Doch über dieser Idylle zog langsam ein dunkler Himmel auf. Und irgendwann würde der Sturm alles fortreißen.
Kapitel 2. Kindergartenzeit – Ein Paradies der einfachen Dinge
Meine Zeit im Kindergarten war schlicht – so schlicht, wie jeder Kindergarten in der Ukraine damals war. Kein Spielparadies, keine modernen Geräte, keine pädagogischen Konzepte, von denen man später in Deutschland sprach. Aber für uns war es eine eigene kleine Welt: voller Spiele, Märchen, Mittagsschläfchen – und Töpfchen.
Ja, Töpfchen. Denn Toiletten gab es nicht. Wenn wir mussten, dann alle – auf kleine Plastiktöpfchen in Reih und Glied. Egal ob Pipi oder Kaka. Heute schmunzle ich darüber, aber damals war es völlig normal. Es gehörte genauso zum Alltag wie die morgendlichen Lieder oder die Geschichten, die uns liebevoll vorgelesen wurden.
Unsere Erzieherinnen waren geduldig, herzlich, warm. Sie strahlten eine Ruhe aus, die uns Kinder durch den Tag trug. Ich habe sie wirklich geliebt – und ich spürte, dass sie uns ebenfalls gern hatten. Es war ein Gefühl von Geborgenheit, das mich durch diese Jahre begleitete.
Das Essen im Kindergarten war immer warm und meistens lecker. Ich erinnere mich noch gut daran – an die Suppe, an die einfachen Eintöpfe. Und an den Mittagsschlaf. Nicht etwa, weil ich müde war – sondern weil ich mich regelmäßig eingenässt habe. Ja, wirklich … ich habe mich fast täglich eingepinkelt. Eine Mischung aus Scham und kindlicher Gleichgültigkeit. Ich wusste, es war „nicht gut“, aber niemand machte mir deswegen Vorwürfe. Es gehörte einfach dazu. Kleine Karyna, ich verzeihe dir!

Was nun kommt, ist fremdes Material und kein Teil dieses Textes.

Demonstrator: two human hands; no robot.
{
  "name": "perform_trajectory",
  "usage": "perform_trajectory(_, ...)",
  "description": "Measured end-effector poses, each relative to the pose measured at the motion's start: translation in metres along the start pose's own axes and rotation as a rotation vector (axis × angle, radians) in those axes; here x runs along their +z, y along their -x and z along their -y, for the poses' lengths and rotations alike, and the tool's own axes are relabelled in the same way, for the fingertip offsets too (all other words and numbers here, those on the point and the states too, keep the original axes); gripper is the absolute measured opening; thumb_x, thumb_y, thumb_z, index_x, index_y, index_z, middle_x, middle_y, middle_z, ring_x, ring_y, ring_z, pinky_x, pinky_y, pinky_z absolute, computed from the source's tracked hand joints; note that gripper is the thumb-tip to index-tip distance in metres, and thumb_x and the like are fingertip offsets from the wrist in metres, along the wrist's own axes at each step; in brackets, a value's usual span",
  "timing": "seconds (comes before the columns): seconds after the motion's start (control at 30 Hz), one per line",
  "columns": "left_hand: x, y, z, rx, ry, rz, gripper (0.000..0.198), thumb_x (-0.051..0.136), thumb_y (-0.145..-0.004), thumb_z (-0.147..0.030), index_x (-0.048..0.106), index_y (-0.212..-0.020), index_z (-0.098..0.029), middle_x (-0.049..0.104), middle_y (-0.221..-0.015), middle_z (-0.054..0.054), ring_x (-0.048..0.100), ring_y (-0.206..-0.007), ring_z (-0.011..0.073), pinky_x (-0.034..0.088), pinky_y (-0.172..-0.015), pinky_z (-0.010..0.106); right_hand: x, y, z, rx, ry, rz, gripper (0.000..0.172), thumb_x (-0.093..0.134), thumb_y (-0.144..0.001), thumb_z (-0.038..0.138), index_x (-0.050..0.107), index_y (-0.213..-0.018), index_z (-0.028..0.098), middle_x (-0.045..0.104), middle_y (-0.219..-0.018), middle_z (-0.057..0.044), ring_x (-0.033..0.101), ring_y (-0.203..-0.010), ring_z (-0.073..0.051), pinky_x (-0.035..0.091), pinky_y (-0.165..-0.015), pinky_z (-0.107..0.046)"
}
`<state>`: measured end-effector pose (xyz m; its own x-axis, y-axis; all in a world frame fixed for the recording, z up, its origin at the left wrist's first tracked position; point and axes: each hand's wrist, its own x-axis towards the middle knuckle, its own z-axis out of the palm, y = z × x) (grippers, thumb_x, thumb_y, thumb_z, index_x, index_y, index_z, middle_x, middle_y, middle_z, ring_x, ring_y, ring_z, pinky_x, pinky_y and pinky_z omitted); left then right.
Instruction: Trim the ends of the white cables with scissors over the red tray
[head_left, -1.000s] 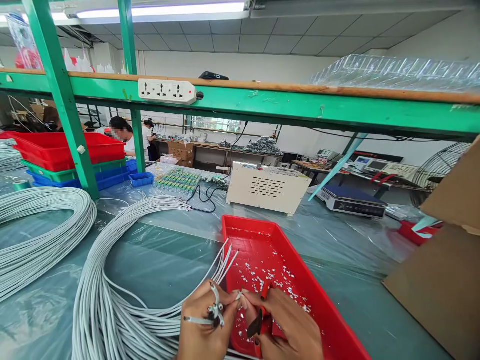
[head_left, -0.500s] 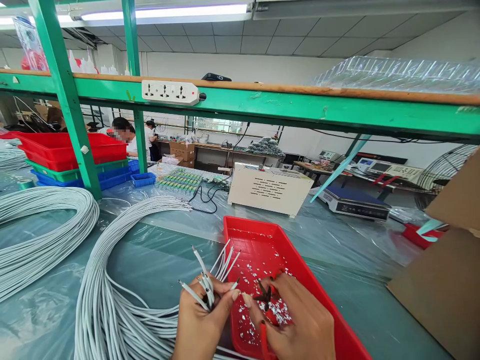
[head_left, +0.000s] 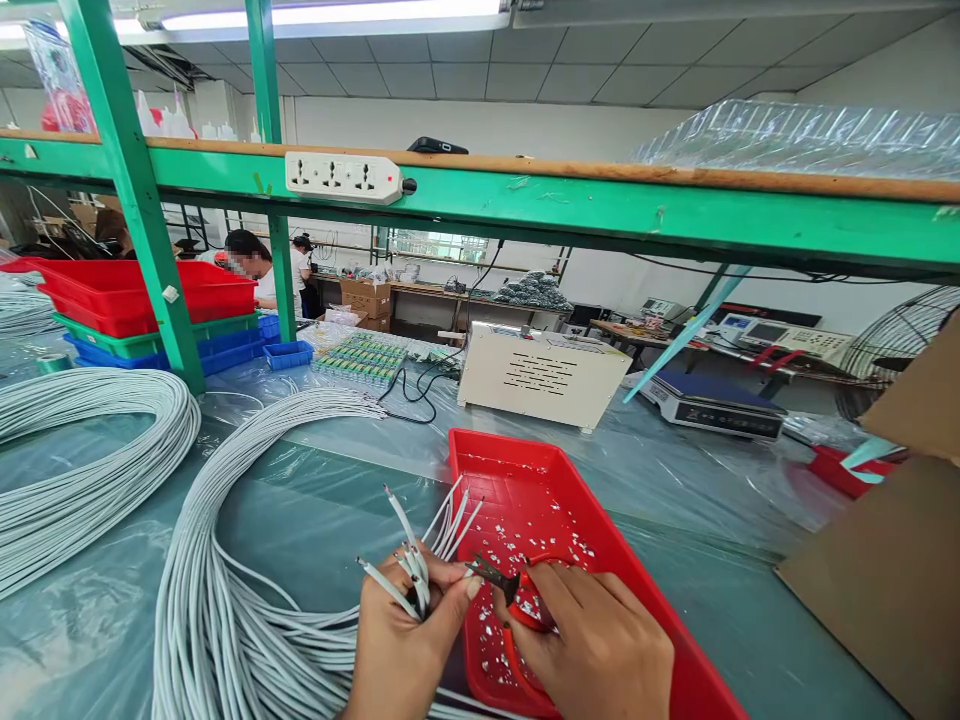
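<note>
Several white cable ends stick up out of my left hand, whose thumb and forefinger pinch one cable's tip. My right hand is closed around red-handled scissors; their dark blades point left and meet the pinched tip. Both hands are over the near part of a red tray, where small white and silvery scraps lie scattered. More cable ends rest over the tray's left rim. The long white cable bundle curves across the table on the left and passes behind my left hand.
Another cable coil lies far left, near stacked red bins. Behind the tray stand a beige box and a scale. Cardboard borders the right side. A green shelf beam crosses above; people sit and stand in the background.
My right hand has turned the scissors so that their blades now reach left to the pinched cable tip. My left hand has barely moved.
</note>
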<state>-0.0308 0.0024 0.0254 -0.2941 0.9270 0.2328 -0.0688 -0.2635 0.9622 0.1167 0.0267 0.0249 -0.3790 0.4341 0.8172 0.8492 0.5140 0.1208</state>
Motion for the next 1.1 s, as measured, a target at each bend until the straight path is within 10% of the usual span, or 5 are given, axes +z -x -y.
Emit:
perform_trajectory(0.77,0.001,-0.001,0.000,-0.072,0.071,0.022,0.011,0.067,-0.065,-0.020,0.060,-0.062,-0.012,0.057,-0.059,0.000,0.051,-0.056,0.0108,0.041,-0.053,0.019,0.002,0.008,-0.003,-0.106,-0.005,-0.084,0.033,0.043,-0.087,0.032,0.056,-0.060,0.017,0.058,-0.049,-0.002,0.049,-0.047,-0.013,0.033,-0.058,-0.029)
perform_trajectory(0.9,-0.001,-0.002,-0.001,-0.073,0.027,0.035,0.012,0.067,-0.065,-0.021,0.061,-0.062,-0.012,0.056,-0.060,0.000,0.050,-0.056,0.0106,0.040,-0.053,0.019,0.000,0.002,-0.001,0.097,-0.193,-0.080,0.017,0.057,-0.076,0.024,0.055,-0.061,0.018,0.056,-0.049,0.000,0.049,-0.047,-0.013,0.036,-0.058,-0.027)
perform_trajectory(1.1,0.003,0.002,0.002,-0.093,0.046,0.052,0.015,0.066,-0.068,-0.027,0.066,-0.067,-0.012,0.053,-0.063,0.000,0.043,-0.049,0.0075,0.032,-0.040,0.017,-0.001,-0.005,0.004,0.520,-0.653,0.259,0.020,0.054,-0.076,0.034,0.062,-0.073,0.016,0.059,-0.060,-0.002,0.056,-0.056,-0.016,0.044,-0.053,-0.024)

Etwa in diesem Alter begann ich mit dem Turnen. Ich war voller Energie und beweglich – konnte den Spagat, machte Radschläge, Saltos. Ich liebte es, meinen Körper zu spüren, zu kontrollieren, zu zeigen, was ich konnte. Einmal stand ich sogar in der Zeitung – ein kleiner Artikel mit meinem Foto. Meine Großeltern haben die Seite bis heute aufbewahrt. Sie sind stolz auf mich. Und ich erinnere mich an das Gefühl, gesehen zu werden – nicht wegen Angst oder Krieg, sondern wegen etwas, das ich gut konnte.